● **Activity**
Output only an exact transcription of the line containing "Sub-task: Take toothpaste" and all lines that follow it in the data below.

● **Dataset extract**

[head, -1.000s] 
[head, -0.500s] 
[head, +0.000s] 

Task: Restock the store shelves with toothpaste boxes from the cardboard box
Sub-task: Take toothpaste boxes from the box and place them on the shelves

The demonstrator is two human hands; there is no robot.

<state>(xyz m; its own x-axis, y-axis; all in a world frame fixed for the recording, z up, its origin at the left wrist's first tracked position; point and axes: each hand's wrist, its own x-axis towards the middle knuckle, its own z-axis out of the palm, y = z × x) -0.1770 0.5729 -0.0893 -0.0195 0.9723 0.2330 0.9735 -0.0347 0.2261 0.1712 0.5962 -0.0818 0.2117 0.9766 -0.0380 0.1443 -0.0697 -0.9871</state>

● **Answer to this task**
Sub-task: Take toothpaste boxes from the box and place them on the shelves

The demonstrator is two human hands; there is no robot.

<state>(xyz m; its own x-axis, y-axis; all in a world frame fixed for the recording, z up, its origin at the left wrist's first tracked position; point and axes: each hand's wrist, its own x-axis towards the middle knuckle, its own z-axis out of the palm, y = z × x) -0.1770 0.5729 -0.0893 -0.0195 0.9723 0.2330 0.9735 -0.0347 0.2261 0.1712 0.5962 -0.0818 0.2117 0.9766 -0.0380 0.1443 -0.0697 -0.9871</state>

No further output will be produced for this exercise.